• [What is needed] Restate the whole listing below word for word and keep the images out.

• [Supplied data]
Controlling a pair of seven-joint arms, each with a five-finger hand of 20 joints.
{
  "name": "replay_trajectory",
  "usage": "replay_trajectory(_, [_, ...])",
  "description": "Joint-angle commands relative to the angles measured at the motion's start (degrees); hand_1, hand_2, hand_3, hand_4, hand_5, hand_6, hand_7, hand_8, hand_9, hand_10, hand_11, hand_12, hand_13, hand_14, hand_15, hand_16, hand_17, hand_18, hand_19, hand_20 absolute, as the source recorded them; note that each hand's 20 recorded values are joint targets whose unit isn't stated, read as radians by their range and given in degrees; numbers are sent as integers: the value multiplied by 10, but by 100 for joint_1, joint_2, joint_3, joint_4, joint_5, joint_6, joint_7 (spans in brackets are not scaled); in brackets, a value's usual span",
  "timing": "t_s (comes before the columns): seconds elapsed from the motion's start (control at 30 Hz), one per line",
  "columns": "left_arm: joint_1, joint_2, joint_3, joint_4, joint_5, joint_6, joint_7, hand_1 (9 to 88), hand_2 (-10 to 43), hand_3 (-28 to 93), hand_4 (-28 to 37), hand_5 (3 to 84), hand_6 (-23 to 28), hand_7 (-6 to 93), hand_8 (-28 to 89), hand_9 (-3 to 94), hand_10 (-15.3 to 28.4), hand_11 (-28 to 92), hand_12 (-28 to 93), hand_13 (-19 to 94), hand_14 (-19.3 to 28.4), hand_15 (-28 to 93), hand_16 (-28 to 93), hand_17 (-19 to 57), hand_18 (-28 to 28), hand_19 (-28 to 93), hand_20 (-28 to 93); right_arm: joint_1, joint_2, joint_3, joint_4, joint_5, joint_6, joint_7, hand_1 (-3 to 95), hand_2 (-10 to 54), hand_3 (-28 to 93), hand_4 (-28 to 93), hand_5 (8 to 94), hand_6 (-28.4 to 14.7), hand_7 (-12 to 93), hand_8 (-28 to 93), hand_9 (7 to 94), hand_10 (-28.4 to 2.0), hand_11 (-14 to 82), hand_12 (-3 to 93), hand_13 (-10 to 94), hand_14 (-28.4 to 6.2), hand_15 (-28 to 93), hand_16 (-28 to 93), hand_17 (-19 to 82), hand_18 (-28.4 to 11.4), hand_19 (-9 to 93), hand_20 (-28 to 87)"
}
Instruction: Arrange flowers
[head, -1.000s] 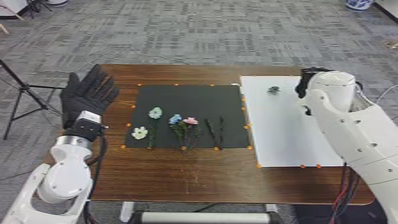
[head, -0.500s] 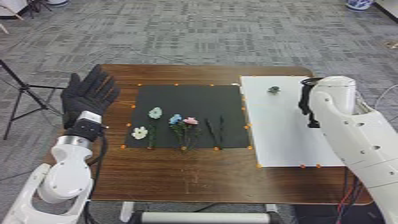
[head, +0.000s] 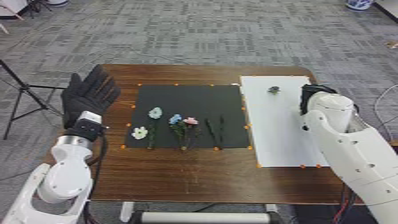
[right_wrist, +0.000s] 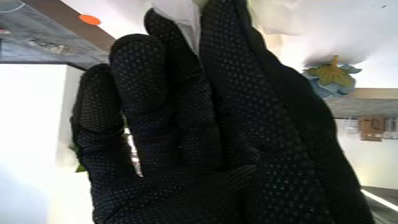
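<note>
- If taken as the supply area, read the black mat (head: 184, 95) as laid out for easy picking: on it, stems toward the robot, a white blossom (head: 139, 133), a pale blue-green blossom (head: 155, 113), a blue blossom (head: 175, 119) close beside a pink blossom (head: 191, 121), and a dark green sprig (head: 221, 131) next to another.
- Expect snagging at the blue and pink pair, with stems crowded together.
- Beside the table (head: 142, 180), left hand (head: 91, 95) with fingers straight, probably parked clear of the work.
- Over the side of the white sheet (head: 275, 135), right hand (head: 313, 95), likely for placing; impossible to tell whether gripping anything.
- Behind that hand and its forearm, part of the sheet hidden, hindering any check of placement.
- Farther along the sheet, a small blue-gray flower (right_wrist: 333, 80), probably already placed.
- Beyond, on the carpet, a blue-and-white vase (head: 359, 4), well out of the way.
</note>
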Motion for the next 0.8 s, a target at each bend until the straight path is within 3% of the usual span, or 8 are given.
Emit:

• [Finished task]
Controlling a pair of seven-joint arms, each with a five-finger hand of 20 joints.
{
  "name": "replay_trajectory",
  "usage": "replay_trajectory(_, [_, ...])",
  "description": "Joint-angle commands relative to the angles measured at the motion's start (degrees); hand_1, hand_2, hand_3, hand_4, hand_5, hand_6, hand_7, hand_8, hand_9, hand_10, hand_11, hand_12, hand_13, hand_14, hand_15, hand_16, hand_17, hand_18, hand_19, hand_20 absolute, as the source recorded them; note that each hand's 20 recorded values are joint targets whose unit isn't stated, read as radians by their range and given in degrees; numbers are sent as integers: the value multiplied by 10, but by 100 for joint_1, joint_2, joint_3, joint_4, joint_5, joint_6, joint_7 (spans in brackets are not scaled); in brackets, a value's usual span",
  "timing": "t_s (comes before the columns): seconds elapsed from the motion's start (control at 30 Hz), one per line",
  "columns": "left_arm: joint_1, joint_2, joint_3, joint_4, joint_5, joint_6, joint_7, hand_1 (9 to 88), hand_2 (-10 to 43), hand_3 (-28 to 93), hand_4 (-28 to 37), hand_5 (3 to 84), hand_6 (-23 to 28), hand_7 (-6 to 93), hand_8 (-28 to 89), hand_9 (-3 to 94), hand_10 (-15.3 to 28.4), hand_11 (-28 to 92), hand_12 (-28 to 93), hand_13 (-19 to 94), hand_14 (-19.3 to 28.4), hand_15 (-28 to 93), hand_16 (-28 to 93), hand_17 (-19 to 57), hand_18 (-28 to 28), hand_19 (-28 to 93), hand_20 (-28 to 93); right_arm: joint_1, joint_2, joint_3, joint_4, joint_5, joint_6, joint_7, hand_1 (-3 to 95), hand_2 (-10 to 54), hand_3 (-28 to 93), hand_4 (-28 to 93), hand_5 (8 to 94), hand_6 (-28.4 to 14.7), hand_7 (-12 to 93), hand_8 (-28 to 93), hand_9 (7 to 94), hand_10 (-28.4 to 2.0), hand_11 (-14 to 82), hand_12 (-3 to 93), hand_13 (-10 to 94), hand_14 (-28.4 to 6.2), hand_15 (-28 to 93), hand_16 (-28 to 93), hand_17 (-19 to 82), hand_18 (-28.4 to 11.4), hand_19 (-9 to 93), hand_20 (-28 to 87)"
}
Instruction: Arrange flowers
[head, -1.000s] 
[head, -0.500s] 
[head, +0.000s] 
[right_wrist, +0.000s] 
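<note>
- If taken as the supply area, read the black mat (head: 184, 95) as laid out for easy picking: on it, stems toward the robot, a white blossom (head: 139, 133), a pale blue-green blossom (head: 155, 113), a blue blossom (head: 175, 119) close beside a pink blossom (head: 191, 121), and a dark green sprig (head: 221, 131) next to another.
- Expect snagging at the blue and pink pair, with stems crowded together.
- Beside the table (head: 142, 180), left hand (head: 91, 95) with fingers straight, probably parked clear of the work.
- Over the side of the white sheet (head: 275, 135), right hand (head: 313, 95), likely for placing; impossible to tell whether gripping anything.
- Behind that hand and its forearm, part of the sheet hidden, hindering any check of placement.
- Farther along the sheet, a small blue-gray flower (right_wrist: 333, 80), probably already placed.
- Beyond, on the carpet, a blue-and-white vase (head: 359, 4), well out of the way.
</note>
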Motion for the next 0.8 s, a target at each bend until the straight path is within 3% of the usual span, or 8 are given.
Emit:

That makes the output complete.